ASSIGNMENT:
Determine how many lines below contain the string "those" and give that number without anything else.

---

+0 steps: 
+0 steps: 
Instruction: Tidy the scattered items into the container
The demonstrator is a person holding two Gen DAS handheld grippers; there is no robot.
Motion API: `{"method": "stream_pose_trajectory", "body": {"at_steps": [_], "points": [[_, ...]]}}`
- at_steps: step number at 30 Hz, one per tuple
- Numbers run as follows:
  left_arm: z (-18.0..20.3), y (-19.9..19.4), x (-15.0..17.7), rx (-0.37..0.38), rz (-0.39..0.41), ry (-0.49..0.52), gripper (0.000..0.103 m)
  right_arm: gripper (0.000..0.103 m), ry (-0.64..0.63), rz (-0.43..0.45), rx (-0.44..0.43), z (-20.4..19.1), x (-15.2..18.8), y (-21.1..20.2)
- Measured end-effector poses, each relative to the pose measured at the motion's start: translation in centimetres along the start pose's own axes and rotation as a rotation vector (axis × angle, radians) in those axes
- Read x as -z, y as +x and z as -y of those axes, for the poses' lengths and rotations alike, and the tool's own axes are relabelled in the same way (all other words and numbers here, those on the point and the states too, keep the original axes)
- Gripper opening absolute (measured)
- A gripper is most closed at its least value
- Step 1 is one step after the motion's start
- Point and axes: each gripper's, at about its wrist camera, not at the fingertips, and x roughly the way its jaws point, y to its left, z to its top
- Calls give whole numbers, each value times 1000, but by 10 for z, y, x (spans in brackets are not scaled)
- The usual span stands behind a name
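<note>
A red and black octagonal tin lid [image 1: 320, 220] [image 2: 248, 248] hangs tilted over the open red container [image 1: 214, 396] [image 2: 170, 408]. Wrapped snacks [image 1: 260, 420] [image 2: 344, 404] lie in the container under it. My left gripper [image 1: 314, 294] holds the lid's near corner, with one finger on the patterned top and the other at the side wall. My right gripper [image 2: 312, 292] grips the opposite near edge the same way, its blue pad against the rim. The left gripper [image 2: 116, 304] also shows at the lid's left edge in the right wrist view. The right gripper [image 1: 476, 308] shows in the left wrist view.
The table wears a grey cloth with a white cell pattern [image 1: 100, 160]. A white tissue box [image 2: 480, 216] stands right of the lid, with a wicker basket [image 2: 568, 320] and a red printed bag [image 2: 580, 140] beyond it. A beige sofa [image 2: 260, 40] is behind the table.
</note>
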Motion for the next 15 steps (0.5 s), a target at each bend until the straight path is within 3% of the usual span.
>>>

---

COMPLETED TASK:
2